Pricing, Egress & Sustainability

  • Initial public pricing for internet egress was below AWS list; this drew strong skepticism about viability and fears of future price hikes.
  • After feedback, planned egress pricing was adjusted upward; service is free during preview.
  • Some commenters argue retail cloud bandwidth costs make this a tough business unless high discounts at scale are secured.

Developer Experience & APIs

  • Current SDK focus is Rust and CLI; lack of Java/Python SDKs seen as a barrier for Kafka-heavy, Spring-based orgs.
  • Suggestions to build SDKs in non-Rust languages early to flush out “Rust-isms” in the API.
  • Desire for BYO-S3 or S3-compatible backends and self-hostable or source-available options to reduce lock-in.

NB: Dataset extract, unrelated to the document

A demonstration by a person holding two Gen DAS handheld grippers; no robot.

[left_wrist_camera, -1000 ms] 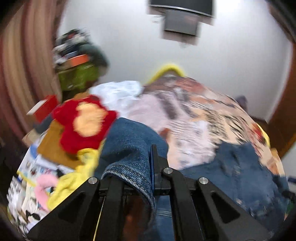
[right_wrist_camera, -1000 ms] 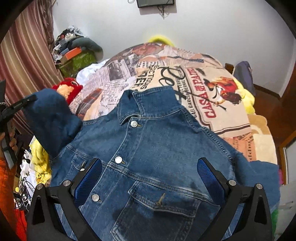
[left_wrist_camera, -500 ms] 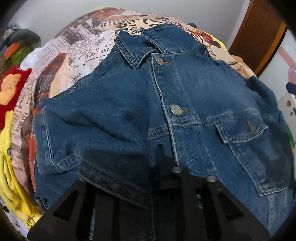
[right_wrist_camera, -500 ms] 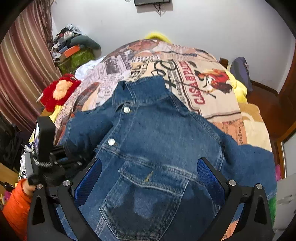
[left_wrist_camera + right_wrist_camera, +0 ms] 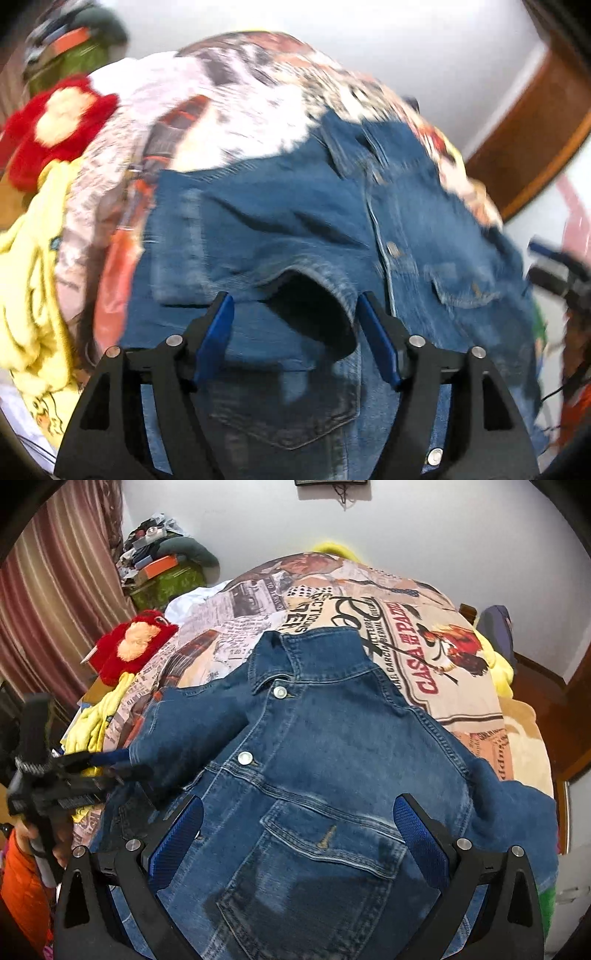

Positioning, Use Cases & Market Concerns

  • Some find the landing page too focused on low-level primitives, not enough on concrete business problems and examples.
  • Feedback that adoption depends on making it trivially swappable with existing tooling (Kafka API compatibility, Iceberg integration, Debezium pipelines, IoT/MQTT, etc.).
  • There is both enthusiasm (“beautiful API”, “useful primitive”) and skepticism that the addressable market for a raw stream primitive is narrow without higher-level offerings.
  • Concern that large cloud vendors could easily ship a similar service (e.g., S3 append + record semantics) and undercut or overshadow S2.

Branding & Naming Reactions

  • Many joke about confusion with S3 and other “letter+number” products; some think “S2” sounds like a downgrade from S3.
  • Genuine concern raised that the name plus explicit S3 comparisons may invite trademark friction with Amazon.
  • Others view the name as clearly engineer-led and like the honest, S3-inspired positioning.

Future Directions & Feature Requests

  • Requested: compaction, event-sourcing helpers, GDPR-friendly deletion patterns, Athena/Presto-style querying, Kafka compatibility layer, IoT protocol adapters, emulator for local dev (possibly SQLite-backed).
  • Interest in integrating with emerging table formats (Iceberg, S3 Table buckets) by buffering small writes and flushing optimized Parquet files.